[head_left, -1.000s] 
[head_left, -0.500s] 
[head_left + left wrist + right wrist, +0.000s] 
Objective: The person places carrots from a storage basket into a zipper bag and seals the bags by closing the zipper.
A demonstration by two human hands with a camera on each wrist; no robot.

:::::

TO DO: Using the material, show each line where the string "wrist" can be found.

TASK OUTPUT:
[head_left + left wrist + right wrist, +0.000s] 
A demonstration by two human hands with a camera on each wrist; no robot.

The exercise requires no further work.